*** Opening of RECORD SET ***

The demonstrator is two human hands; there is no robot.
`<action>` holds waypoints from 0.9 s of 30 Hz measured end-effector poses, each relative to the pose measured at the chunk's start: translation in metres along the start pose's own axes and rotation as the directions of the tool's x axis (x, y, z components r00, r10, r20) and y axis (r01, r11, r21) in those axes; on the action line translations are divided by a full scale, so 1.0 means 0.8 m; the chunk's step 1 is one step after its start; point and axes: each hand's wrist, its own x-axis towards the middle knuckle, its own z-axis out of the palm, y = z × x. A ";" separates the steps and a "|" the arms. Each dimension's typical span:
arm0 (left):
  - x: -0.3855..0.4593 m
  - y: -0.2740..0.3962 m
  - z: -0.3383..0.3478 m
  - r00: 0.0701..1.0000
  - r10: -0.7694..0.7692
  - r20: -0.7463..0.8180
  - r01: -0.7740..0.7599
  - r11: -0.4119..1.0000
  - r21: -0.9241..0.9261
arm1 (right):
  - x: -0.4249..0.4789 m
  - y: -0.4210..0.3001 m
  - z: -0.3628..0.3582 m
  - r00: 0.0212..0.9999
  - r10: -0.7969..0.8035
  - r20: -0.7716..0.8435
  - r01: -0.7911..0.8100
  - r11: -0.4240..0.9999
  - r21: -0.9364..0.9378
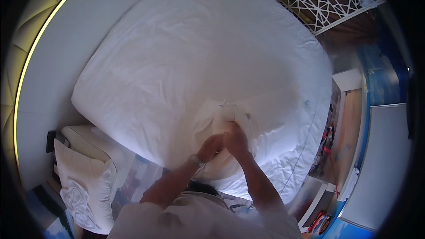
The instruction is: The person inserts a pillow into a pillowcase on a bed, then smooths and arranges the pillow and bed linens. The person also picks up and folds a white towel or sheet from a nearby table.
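Note:
In front of my body lies a bunched white cloth piece (202, 129), perhaps a pillow or folded bedding, on the white-sheeted bed (186, 56). A small dark mark, maybe a label, shows on its right side. My right hand (236, 137) curls over the middle of the cloth and grips it. Just to the left, touching it, my left hand (212, 146) is closed on the same cloth; a watch (196, 160) circles that wrist. The fingertips of both hands are partly hidden.
At lower left a white pillow (88, 169) with a crumpled white cloth (78, 202) leans on a pale padded seat (86, 139). A white lattice screen (318, 1) borders the bed's far right. A white box (348, 79) stands beyond the right edge.

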 end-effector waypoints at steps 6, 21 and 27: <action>0.031 -0.058 0.004 0.965 -0.122 -0.233 0.172 0.963 0.207 | -0.021 0.023 -0.004 0.983 -0.162 -0.088 0.157 0.986 -0.062; 0.039 -0.018 0.101 0.914 0.073 -0.398 0.082 0.930 0.358 | -0.027 0.086 -0.039 0.923 -0.025 -0.385 0.017 1.000 -0.024; 0.100 -0.113 -0.010 0.868 0.009 -0.497 0.292 0.798 0.526 | -0.029 0.079 -0.051 0.915 0.087 -0.394 -0.014 0.983 0.186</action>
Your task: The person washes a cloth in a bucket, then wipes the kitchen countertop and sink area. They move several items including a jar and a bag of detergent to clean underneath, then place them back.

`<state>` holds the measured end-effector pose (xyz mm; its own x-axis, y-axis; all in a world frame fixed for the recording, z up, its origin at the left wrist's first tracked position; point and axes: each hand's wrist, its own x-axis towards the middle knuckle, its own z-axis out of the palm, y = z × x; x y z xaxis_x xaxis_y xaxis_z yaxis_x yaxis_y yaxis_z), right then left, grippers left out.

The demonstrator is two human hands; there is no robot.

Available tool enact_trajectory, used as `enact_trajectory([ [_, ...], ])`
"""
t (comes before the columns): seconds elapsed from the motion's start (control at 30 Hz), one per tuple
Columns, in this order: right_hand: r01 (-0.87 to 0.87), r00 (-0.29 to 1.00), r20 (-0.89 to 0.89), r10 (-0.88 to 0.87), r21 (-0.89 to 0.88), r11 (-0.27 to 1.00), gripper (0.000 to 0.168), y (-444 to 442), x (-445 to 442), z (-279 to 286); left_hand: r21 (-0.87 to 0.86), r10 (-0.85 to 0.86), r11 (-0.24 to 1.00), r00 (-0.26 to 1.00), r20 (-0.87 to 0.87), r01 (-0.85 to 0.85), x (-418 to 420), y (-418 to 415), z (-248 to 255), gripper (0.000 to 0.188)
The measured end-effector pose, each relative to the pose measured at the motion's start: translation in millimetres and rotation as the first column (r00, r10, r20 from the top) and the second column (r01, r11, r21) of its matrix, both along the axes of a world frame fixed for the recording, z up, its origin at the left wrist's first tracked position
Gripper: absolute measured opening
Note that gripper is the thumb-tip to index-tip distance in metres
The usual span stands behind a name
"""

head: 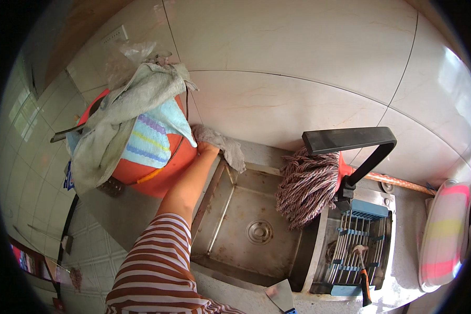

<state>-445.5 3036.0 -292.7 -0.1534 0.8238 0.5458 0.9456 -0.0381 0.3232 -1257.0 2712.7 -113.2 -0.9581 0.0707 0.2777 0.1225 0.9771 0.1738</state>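
Observation:
My left arm, in a striped sleeve, reaches across the left side of the steel sink. At the sink's back left corner my left hand (208, 148) holds a grey rag (230, 151) on the counter strip by the wall. The rag covers most of my fingers. Close beside the hand stands an orange bucket (180, 172), with a greyish towel (117, 129) and a striped blue towel (149, 137) draped over it. The large sink basin (255, 204) has brown stains and a round drain strainer (259, 232). My right hand is out of view.
A mop head (308, 188) hangs into the basin beside a black faucet (349, 141). In the smaller basin, a drain rack (355, 235) carries a hammer (364, 278). A scraper (281, 296) lies at the front edge. A striped plastic tub (443, 235) stands right.

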Motion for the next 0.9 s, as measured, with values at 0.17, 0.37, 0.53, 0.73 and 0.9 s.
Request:
enact_trajectory([
  [0.17, 0.096, 0.987, 0.128, -0.098, 0.023, 0.995, 0.043, -12.3, 15.5, -1.5, 0.070, 0.143, 0.974, 0.826, 0.545, -0.215, -16.5, 39.5, 20.6, 0.050],
  [0.37, 0.070, 0.984, 0.161, -0.077, 0.047, 0.996, 0.048, -11.6, 13.7, -18.0, -0.215, 0.178, 0.974, 0.843, 0.507, -0.076, -20.2, 21.5, -23.2, 0.051],
  [0.53, 0.022, 0.999, 0.049, -0.021, -0.032, 0.999, 0.046, -8.0, 4.9, -28.2, -0.301, 0.122, 0.953, 0.930, 0.348, -0.012, 2.8, 0.5, -6.5, 0.040],
  [0.73, 0.008, 0.996, -0.088, -0.010, -0.024, 1.000, 0.043, 2.0, 0.4, -33.9, -0.285, 0.122, 0.958, 0.908, 0.401, -0.003, 48.3, 13.9, 13.4, 0.035],
  [0.9, -0.001, 0.985, -0.173, -0.003, -0.023, 1.000, 0.042, 14.6, 1.3, -41.7, -0.261, 0.133, 0.965, 0.894, 0.427, -0.018, 96.3, 3.3, 19.7, 0.035],
])
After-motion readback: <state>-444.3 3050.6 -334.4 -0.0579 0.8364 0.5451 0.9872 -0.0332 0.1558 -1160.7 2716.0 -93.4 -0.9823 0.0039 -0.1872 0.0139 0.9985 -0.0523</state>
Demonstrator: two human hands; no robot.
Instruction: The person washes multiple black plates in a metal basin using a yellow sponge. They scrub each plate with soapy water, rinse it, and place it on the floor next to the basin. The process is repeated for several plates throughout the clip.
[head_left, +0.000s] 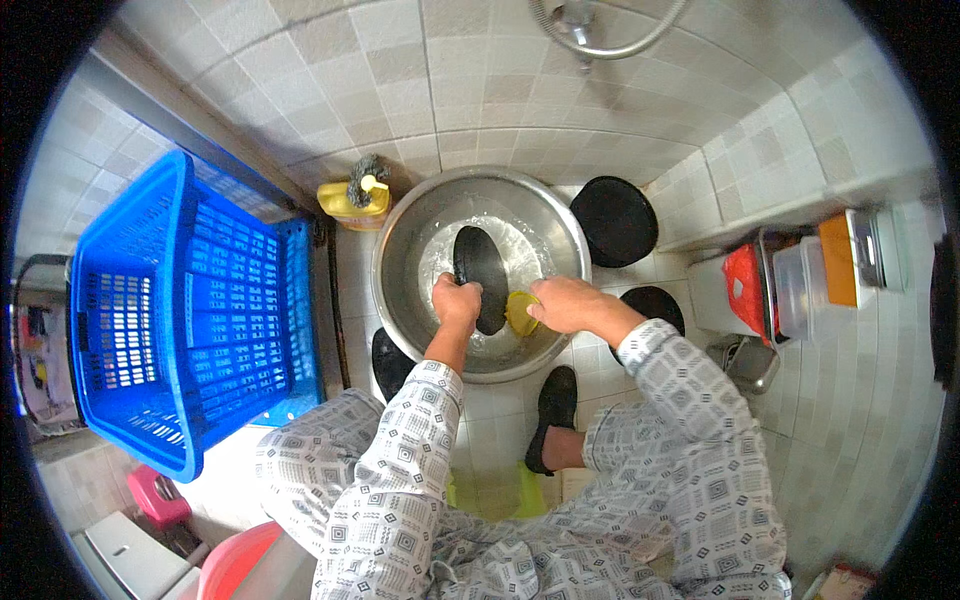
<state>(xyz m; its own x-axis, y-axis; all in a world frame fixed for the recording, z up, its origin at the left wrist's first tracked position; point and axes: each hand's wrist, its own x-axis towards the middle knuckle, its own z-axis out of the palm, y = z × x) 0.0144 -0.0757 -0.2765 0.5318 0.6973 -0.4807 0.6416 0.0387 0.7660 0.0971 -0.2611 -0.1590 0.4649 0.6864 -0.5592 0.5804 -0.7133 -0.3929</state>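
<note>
A large metal basin (487, 181) with water in it stands on the floor before me. My left hand (456, 301) grips the near left edge of a dark oval object (480, 262), perhaps a pan or a lid, tilted over the water. At its right, my right hand (566, 304) holds a yellow brush or scrubber (523, 313) by its upper end, close to the dark object's right edge. The underside of the yellow tool is hidden. Both hands are over the inside of the basin.
Left are a blue plastic basket (232, 300) and a yellow jug (352, 206) with a steel wool scourer (369, 180). A round black object (615, 221) lies right of the basin, another (652, 309) nearer me. Plastic containers (796, 289) stand at the right; a shower hose (626, 51) hangs ahead.
</note>
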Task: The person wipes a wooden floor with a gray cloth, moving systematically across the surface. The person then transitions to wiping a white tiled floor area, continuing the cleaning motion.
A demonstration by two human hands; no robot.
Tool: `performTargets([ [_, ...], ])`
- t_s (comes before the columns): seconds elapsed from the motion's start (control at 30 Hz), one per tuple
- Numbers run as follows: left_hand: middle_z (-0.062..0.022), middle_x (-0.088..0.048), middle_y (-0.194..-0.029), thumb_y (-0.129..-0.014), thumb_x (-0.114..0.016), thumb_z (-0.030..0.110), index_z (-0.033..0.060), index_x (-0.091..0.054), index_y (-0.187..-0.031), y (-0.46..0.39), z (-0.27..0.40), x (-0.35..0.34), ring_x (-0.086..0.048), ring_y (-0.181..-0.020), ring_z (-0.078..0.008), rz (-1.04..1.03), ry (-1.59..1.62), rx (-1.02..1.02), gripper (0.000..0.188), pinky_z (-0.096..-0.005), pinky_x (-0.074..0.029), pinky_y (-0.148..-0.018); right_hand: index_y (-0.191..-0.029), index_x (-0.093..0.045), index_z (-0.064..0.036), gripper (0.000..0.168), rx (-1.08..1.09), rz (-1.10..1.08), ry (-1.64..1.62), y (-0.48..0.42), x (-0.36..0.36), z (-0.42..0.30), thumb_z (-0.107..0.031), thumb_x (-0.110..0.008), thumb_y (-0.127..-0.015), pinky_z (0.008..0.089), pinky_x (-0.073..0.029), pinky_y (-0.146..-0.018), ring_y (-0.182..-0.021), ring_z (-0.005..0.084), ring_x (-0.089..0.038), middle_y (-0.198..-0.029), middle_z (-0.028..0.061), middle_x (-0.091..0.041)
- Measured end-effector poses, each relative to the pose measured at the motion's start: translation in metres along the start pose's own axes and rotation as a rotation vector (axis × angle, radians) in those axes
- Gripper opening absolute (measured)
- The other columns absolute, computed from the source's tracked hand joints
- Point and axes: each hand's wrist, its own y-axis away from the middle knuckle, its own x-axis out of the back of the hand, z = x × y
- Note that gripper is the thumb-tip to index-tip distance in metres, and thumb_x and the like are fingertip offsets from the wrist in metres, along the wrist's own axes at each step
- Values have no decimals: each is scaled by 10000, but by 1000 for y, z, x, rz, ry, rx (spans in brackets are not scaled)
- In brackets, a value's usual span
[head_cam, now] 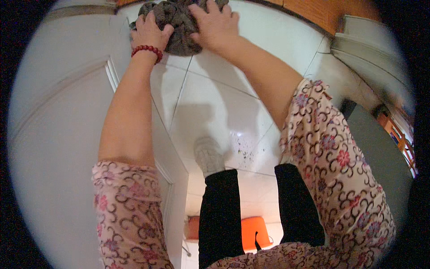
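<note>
A bunched dark grey cloth (183, 37) lies on the pale tiled floor (208, 90) at the top of the view. My left hand (149, 32), with a red bead bracelet (147, 50) at its wrist, rests with spread fingers on the cloth's left part. On the cloth's right side lies my right hand (216, 27), its fingers also spread and pressed against the fabric. Whether either hand grips a fold of it cannot be told. Small dark specks and a shiny patch (243, 151) show on the tiles between my feet.
A white door or panel (67, 134) stands close on the left. Brown wooden furniture (312, 13) borders the floor at the top right. An orange bucket (255, 232) is behind my legs. A grey surface (373, 144) lies to the right, beyond my sleeve.
</note>
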Motion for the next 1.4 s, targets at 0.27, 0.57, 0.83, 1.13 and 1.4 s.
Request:
performTargets([
  [0.27,-193,-306,-1368,-656,-672,275,93,-489,-1192,207,71,-34,-256,-1219,-485,-100,-76,71,594,-610,-184,-999,-1199,-504,-209,603,67,-121,9,164,5,86,-292,-729,-646,566,-285,-892,-1098,362,-400,-1235,144,-438],
  [0.57,-176,-418,-1255,-583,-735,107,73,-552,-992,300,134,-15,-338,-1159,-430,-680,368,-183,449,-550,-284,-960,-942,-629,-107,347,-353,-577,-214,322,38,111,-188,-677,-608,468,-363,-803,-925,333,-462,-957,141,-526],
  [0.83,-186,-487,-1203,-638,-689,125,42,-535,-1097,119,169,-10,-430,-1126,-359,-67,252,-330,491,-462,-322,-962,-1149,-562,-100,470,-213,241,124,156,52,179,-277,-626,-719,469,-387,-851,-984,352,-498,-1016,184,-559],
  [1.13,-60,-291,-1420,-671,-707,349,223,-394,-1318,145,190,-48,-261,-1272,-404,-136,-131,-288,730,-607,-273,-955,-1138,-534,-124,465,-281,81,110,189,29,137,-254,-660,-710,507,-388,-819,-1001,386,-431,-1058,178,-476],
  [1.4,-60,-357,-1363,-548,-740,160,181,-531,-1086,366,148,-20,-319,-1215,-380,-796,96,-415,578,-549,-288,-942,-954,-617,-22,407,-404,-960,-264,380,40,82,-294,-691,-661,486,-406,-866,-1028,394,-453,-1022,206,-525],
])
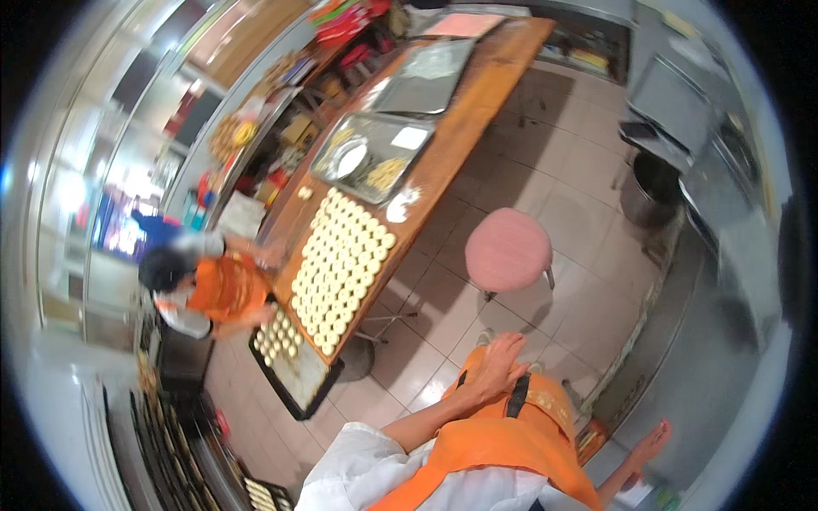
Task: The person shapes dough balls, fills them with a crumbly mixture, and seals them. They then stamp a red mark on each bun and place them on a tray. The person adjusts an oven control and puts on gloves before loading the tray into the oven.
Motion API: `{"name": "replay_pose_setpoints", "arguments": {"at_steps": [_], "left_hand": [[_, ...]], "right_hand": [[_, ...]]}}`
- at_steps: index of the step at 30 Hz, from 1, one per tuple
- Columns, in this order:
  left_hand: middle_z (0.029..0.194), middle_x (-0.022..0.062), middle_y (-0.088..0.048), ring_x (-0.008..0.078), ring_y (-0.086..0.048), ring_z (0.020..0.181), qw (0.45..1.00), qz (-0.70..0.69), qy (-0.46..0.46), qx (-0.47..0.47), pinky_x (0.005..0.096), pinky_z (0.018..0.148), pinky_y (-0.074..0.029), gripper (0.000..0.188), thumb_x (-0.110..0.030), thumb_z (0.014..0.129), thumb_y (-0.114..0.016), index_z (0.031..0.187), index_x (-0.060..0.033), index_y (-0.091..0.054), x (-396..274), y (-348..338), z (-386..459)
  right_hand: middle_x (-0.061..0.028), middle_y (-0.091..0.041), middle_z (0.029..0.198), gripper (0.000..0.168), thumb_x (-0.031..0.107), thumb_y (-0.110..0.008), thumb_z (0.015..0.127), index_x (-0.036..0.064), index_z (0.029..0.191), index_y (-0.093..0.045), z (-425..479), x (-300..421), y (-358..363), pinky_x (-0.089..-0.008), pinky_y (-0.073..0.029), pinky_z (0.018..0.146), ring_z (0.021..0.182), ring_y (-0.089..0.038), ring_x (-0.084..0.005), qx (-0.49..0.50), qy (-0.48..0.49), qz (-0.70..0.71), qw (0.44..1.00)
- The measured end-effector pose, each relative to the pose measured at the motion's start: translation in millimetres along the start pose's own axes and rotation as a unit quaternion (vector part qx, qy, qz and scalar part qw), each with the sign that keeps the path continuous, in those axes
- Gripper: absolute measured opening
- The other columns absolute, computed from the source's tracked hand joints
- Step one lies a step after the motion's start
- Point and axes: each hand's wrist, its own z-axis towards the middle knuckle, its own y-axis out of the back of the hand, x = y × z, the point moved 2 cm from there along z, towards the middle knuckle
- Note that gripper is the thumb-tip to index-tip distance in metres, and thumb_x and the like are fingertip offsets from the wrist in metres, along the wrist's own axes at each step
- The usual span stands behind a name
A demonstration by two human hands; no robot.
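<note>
My left hand [501, 364] is in front of the orange apron [492, 453] that I wear, near a dark strap [518, 395]. Nothing shows in it, and its fingers are extended. Out to the right, my right hand [652, 442] reaches past my side, close to a grey metal surface [693, 383]. Its fingers look stretched out and hold nothing visible. Ahead stands a round pink-topped stool [509, 249]. To the left, rows of small round pale dough pieces [342, 268] cover the near end of a long wooden table [441, 172].
A co-worker [223, 287] in an orange apron stands by a dark-rimmed baking tray [300, 389] partly filled with dough pieces. A metal tray [329, 169] on the table holds a white bowl [351, 158] and crumbly filling. At right stands a dark metal pot [648, 198]. Stacked trays [172, 441] fill a rack.
</note>
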Motion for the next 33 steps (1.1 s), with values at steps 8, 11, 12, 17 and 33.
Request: {"name": "replay_pose_setpoints", "arguments": {"at_steps": [8, 11, 12, 17, 33], "left_hand": [[0.124, 0.0189, -0.052, 0.0367, -0.046, 0.116, 0.976, -0.019, 0.182, -0.119, 0.0446, 0.099, -0.035, 0.042, -0.020, 0.084, -0.063, 0.118, 0.0019, -0.052, 72.4, 36.1, -53.0], [0.121, 0.0189, -0.054, 0.0373, -0.048, 0.112, 0.954, -0.030, 0.236, -0.180, 0.0444, 0.097, -0.036, 0.039, -0.018, 0.084, -0.063, 0.116, 0.0022, -0.054, 106.2, 55.4, -81.7], [0.120, 0.0190, -0.054, 0.0375, -0.049, 0.111, 0.946, -0.024, 0.248, -0.205, 0.0442, 0.097, -0.037, 0.038, -0.018, 0.084, -0.063, 0.115, 0.0022, -0.054, 118.5, 65.8, -89.6], [0.119, 0.0193, -0.055, 0.0354, -0.049, 0.112, 0.912, -0.034, 0.330, -0.239, 0.0425, 0.096, -0.037, 0.038, -0.017, 0.083, -0.064, 0.115, 0.0019, -0.054, 186.7, 124.1, -118.1], [0.115, 0.0196, -0.056, 0.0343, -0.051, 0.109, 0.850, -0.063, 0.402, -0.333, 0.0400, 0.094, -0.039, 0.033, -0.016, 0.086, -0.061, 0.113, 0.0027, -0.055, 274.7, 202.0, -169.9]], "right_hand": [[-0.0098, -0.055, 0.119, 0.026, 0.019, -0.046, 0.096, 0.001, 0.112, -0.057, 11.1, 232.1, -146.0, -0.0306, -0.037, 0.097, 0.112, -0.051, -0.0215, 0.238, 0.155, 0.046, 0.958], [-0.0078, -0.059, 0.107, 0.027, 0.022, -0.048, 0.096, 0.003, 0.113, -0.057, -14.5, 269.9, -211.4, -0.0273, -0.040, 0.090, 0.101, -0.053, -0.0158, 0.383, 0.143, 0.052, 0.911], [-0.0068, -0.059, 0.104, 0.026, 0.023, -0.049, 0.095, 0.004, 0.112, -0.057, -36.0, 289.3, -221.9, -0.0265, -0.041, 0.087, 0.097, -0.053, -0.0141, 0.398, 0.154, 0.023, 0.904], [-0.0048, -0.061, 0.095, 0.025, 0.023, -0.050, 0.095, 0.004, 0.109, -0.058, -99.7, 309.1, -296.8, -0.0274, -0.044, 0.081, 0.090, -0.056, -0.0128, 0.478, 0.132, 0.010, 0.868], [-0.0021, -0.061, 0.083, 0.024, 0.022, -0.051, 0.094, 0.002, 0.105, -0.059, -183.3, 369.5, -417.6, -0.0250, -0.045, 0.069, 0.077, -0.056, -0.0097, 0.537, 0.146, 0.045, 0.830]]}}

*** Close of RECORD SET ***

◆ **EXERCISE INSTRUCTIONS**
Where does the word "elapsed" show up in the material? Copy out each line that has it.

◆ **RESPONSE BELOW**
t (comes before the columns): seconds elapsed from the motion's start (control at 30 Hz), one per tuple
- t_s (comes before the columns): seconds elapsed from the motion's start (control at 30 Hz), one per tuple

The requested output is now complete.